Laura apareció en lo del doctor Javier de un humor excelente, con la actitud de alguien sin obligaciones ni problemas. María Pancha, furiosa, la tomó por el brazo y la arrastró al final del corredor. Le pidió explicaciones y Laura le dijo que había ido a lo de don Panfilo. No le gustaba mentirle a María Pancha, que siempre le decía la verdad. Por ejemplo, le había advertido de la hemorragia que le sobrevendría todos los meses, de que le crecerían los senos, el pelo en el pubis y debajo de los brazos; y también había sido explícita en cuanto a lo que un hombre y una mujer hacen después de casarse para tener bebés. Laura sabía que, sin María Pancha, ella habría permanecido en la ignorancia crasa de sus primas y amigas, que habían creído que se morían el día que les llegó el período o que los niños se encontraban en repollos. Le habría gustado compartir con su criada lo que había vivido con Nahueltruz Guor la noche anterior, y la habría acribillado a preguntas segura de saciar las dudas que la atormentaban; no obstante, calló y cerró su corazón, convencida de que María Pancha no quería a Nahueltruz Guor porque era indio, nada menos que el hijo del hombre que le había arrebatado a su mejor amiga para convertirla en su manceba.

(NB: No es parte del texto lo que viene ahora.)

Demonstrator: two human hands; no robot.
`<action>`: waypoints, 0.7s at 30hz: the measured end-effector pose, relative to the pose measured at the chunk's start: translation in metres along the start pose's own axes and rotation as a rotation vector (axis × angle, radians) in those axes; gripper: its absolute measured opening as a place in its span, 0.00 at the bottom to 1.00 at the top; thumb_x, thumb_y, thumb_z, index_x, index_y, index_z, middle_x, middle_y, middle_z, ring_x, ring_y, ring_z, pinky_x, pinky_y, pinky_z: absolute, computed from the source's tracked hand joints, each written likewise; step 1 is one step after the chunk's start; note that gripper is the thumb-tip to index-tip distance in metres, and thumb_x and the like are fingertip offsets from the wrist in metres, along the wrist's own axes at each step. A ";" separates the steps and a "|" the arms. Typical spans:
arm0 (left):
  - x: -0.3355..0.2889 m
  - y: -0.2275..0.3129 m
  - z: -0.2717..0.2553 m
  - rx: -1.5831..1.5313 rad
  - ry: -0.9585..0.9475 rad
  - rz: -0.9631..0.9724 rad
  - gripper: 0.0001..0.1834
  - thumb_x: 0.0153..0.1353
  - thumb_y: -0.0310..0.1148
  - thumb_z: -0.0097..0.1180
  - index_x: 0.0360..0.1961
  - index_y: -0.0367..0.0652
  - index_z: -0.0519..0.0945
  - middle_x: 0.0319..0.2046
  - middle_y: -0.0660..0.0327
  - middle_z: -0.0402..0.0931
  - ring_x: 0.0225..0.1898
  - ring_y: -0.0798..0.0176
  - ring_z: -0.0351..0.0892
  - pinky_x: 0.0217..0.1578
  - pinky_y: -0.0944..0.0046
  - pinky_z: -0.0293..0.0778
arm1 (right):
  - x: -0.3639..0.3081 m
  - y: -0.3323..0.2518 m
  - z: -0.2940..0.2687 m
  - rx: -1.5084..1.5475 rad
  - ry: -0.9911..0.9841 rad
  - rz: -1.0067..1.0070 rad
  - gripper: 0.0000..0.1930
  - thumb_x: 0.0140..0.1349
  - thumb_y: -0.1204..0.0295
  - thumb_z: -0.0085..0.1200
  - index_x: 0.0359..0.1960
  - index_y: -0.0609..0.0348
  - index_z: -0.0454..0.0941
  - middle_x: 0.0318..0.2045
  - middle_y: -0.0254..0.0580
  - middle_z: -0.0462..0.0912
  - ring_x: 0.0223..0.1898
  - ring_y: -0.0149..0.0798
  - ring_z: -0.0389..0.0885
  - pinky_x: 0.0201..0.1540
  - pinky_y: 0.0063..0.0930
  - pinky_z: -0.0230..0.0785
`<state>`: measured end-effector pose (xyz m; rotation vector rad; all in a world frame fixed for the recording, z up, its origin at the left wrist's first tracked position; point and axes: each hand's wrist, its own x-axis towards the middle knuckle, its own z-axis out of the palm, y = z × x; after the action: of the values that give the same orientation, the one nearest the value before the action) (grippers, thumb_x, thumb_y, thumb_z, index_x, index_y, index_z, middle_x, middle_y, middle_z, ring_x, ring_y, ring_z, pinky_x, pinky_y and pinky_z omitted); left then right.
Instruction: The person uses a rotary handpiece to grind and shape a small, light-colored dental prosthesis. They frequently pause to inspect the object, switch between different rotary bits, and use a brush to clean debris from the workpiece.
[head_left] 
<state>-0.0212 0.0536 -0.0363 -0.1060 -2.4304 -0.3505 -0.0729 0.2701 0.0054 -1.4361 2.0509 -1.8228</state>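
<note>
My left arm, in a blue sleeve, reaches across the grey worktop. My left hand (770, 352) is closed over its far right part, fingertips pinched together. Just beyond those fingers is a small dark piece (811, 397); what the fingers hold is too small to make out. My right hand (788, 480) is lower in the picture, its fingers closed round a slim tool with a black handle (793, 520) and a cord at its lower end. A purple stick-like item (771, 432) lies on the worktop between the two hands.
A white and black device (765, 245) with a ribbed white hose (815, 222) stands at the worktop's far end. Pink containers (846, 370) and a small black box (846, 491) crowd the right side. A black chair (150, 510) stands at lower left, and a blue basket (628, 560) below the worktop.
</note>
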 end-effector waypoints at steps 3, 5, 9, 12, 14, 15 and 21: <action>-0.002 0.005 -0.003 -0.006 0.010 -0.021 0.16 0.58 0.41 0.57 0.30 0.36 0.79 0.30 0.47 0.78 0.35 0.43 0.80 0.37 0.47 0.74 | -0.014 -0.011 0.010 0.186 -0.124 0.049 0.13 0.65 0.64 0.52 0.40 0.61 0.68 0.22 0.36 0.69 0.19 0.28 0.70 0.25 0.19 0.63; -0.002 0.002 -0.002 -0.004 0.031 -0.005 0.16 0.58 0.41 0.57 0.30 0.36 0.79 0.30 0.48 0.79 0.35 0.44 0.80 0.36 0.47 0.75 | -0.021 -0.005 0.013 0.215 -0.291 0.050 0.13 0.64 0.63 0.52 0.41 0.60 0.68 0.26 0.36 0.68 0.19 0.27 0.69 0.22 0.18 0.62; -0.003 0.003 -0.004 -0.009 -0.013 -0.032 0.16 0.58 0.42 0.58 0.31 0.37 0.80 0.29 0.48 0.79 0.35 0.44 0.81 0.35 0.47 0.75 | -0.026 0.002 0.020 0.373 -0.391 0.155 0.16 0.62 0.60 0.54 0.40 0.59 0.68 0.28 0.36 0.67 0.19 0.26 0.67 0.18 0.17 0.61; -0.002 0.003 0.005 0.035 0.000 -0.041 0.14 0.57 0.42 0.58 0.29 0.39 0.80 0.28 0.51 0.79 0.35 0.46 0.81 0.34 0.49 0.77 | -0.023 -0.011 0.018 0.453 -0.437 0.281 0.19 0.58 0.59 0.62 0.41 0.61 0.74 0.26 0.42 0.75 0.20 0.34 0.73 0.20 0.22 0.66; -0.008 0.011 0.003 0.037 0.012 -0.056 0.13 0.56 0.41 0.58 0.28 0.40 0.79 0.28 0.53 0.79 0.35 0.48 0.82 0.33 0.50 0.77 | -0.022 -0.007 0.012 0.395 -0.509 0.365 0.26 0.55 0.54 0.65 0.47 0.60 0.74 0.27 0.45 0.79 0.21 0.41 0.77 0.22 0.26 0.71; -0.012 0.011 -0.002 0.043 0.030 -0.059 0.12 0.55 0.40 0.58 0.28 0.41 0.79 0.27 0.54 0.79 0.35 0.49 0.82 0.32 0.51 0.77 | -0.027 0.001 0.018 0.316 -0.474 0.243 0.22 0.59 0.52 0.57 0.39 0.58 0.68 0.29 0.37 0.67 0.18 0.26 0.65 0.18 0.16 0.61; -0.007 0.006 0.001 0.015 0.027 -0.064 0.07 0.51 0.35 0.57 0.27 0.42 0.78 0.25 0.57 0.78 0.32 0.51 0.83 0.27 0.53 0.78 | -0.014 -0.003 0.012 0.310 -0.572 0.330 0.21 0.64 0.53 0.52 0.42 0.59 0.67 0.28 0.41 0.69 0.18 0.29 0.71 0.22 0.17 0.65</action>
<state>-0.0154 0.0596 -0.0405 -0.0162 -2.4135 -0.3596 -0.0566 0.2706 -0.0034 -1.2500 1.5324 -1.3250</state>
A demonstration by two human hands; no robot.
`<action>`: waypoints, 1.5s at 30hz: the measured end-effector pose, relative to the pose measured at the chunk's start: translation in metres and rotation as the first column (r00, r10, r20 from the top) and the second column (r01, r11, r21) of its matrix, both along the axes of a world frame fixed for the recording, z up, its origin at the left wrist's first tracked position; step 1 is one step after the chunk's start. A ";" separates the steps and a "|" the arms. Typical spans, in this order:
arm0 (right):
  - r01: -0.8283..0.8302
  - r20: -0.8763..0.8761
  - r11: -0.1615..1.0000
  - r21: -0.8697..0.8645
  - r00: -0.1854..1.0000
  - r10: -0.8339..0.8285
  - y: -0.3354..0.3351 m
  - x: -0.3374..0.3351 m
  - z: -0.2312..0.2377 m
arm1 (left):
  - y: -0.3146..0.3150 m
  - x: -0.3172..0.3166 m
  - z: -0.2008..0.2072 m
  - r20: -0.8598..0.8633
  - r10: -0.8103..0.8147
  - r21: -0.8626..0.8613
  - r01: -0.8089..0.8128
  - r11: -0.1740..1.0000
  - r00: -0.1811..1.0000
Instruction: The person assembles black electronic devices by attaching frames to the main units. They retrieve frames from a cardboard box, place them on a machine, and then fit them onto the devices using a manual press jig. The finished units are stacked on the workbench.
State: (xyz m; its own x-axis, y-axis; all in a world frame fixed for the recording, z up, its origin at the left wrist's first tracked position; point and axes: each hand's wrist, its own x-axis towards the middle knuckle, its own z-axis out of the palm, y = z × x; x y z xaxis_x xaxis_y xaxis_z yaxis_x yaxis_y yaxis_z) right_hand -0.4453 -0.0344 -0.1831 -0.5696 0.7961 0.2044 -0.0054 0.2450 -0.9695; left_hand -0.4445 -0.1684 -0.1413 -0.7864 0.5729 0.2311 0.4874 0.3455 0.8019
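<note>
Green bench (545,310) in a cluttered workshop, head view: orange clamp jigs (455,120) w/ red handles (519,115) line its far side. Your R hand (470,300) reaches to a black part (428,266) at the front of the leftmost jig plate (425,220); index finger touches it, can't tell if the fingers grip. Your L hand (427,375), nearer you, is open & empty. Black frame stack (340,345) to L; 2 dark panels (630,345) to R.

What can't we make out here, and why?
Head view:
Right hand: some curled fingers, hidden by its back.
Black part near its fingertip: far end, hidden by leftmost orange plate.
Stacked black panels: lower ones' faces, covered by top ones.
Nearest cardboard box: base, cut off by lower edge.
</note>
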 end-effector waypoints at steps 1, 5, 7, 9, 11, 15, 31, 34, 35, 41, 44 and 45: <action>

Las explicaciones de Laura no satisficieron a María Pancha, pero estaba cansada y otras cuestiones le ocupaban la cabeza para armar una trifulca y sacarle la verdad a la fuerza. La había descuidado, era consciente de ello, y su niña había vivido con una libertad de la que no había gozado anteriormente. Lanzó un suspiro de resignación y le palmeó la mejilla a modo de tregua.

—Si Dios quiere —dijo—, en pocos días regresaremos a Buenos Aires. Aunque el doctor Javier se muestra reticente, yo sé que lo peor de la enfermedad de tu hermano ha pasado y que su vida no corre peligro.